Pasadena, California inaugurated its New Year's Day festivities in 1890, and this Tournament of Roses (designed to make Easterners jealous of the fine California weather) chugged on until 1901 without a football game. It was not a profitable spectacle, though, and the idea to include a football game in the New Year's Day activities was almost rejected. A challenge from the University of Michigan to the University of California to play a post-season game made a New Year's Day game seem more attractive to the Pasadena organizers. Though Stanford University ended up taking the Michigan challenge, the game was a financial success and made the whole Tournament of Roses seem like a better concept.

So, why did this crew get rid of football and institute chariot races in 1903? During the third quarter of the inaugural game, Michigan was beating Stanford 49-0, and Stanford simply quit because the game had no significance (and 8,000 Californians were laughing at them). The Pasadena people thought that similar debacles would lead to financial decline, so they brought in amateur charioteers. These guys kept crashing into each other, so the Tournament of Roses hired professional charioteers. The public assumed these races were not legit, and so someone had the bright idea of bringing back the football game in 1916.

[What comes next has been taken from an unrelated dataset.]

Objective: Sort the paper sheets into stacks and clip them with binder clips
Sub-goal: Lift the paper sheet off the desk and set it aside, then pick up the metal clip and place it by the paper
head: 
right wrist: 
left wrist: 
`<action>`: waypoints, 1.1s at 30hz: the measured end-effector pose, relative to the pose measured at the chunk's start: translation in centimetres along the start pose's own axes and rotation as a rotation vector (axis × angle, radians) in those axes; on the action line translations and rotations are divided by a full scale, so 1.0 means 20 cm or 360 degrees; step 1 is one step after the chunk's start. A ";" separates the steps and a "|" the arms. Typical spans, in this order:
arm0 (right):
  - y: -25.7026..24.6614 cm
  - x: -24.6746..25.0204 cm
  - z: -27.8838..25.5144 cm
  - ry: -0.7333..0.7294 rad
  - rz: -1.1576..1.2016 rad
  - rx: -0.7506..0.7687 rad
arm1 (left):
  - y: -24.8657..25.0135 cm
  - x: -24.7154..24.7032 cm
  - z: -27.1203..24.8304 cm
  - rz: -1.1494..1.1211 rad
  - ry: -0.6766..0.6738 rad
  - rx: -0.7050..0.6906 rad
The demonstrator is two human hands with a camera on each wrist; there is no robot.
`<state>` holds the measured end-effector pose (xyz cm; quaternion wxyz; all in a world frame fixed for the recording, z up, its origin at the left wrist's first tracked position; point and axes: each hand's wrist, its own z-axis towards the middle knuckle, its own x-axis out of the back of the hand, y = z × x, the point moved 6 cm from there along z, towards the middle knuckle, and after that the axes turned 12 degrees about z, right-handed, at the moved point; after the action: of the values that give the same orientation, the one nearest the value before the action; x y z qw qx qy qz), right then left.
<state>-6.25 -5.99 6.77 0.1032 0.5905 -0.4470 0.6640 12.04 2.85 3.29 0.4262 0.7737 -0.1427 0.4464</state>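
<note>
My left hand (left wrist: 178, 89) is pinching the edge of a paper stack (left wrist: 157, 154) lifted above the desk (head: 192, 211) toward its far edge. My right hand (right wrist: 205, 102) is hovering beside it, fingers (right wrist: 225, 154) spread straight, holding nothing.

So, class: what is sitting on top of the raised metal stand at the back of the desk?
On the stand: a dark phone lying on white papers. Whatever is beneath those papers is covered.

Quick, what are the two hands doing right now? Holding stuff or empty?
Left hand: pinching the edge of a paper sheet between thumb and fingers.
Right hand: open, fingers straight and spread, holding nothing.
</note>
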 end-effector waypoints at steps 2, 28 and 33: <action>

This Tournament of Roses game was more exciting, with Washington State defeating Brown 14-0. The crowds quickly grew, and sales of tickets justified a new stadium in Pasadena. The Rose Bowl was built and ready for the New Year's Day game in 1923, when USC defeated Penn State 14-0. At this point, the champion of the Pacific Coast Conference (later the Pac-10) played a top team from Back East. In 1947, though, the Rose Bowl initiated an agreement for the Pac-10 champion to play the Big Ten champion. All games since that year have sold all available tickets, some twice.

From its start as a 57,000-seat horseshoe-shaped arena, the Rose Bowl has been enlarged four times, up to 102,000 (in 1973 they crammed in 106,000 football fans). Normally, the venue now sells 93,000 tickets for the Rose Bowl Game.

Given its long existence, it should surprise no one that the game has had its share of historic firsts. In 1927, it was the first sporting event broadcast nationwide on radio. In 1952, it was the first college football game televised nationally.

The games themselves are a national tradition for New Year's Day. After the Tournament of Roses Parade, those who could not get tickets sit down and watch the Pac-10 and the Big Ten duke it out. The Pac-10/Big Ten arrangement for the Rose Bowl ran unmodified for 52 years, until the Bowl Championship Series decided to use the Rose Bowl as a national championship venue on a rotating basis. Now, there is a chance that fans will see a second-place Pac-10 or Big Ten team in the Rose Bowl, and perhaps teams from other conferences will play. Even so, this event still echoes the half-century-old traditions that have made it the biggest college football event every year.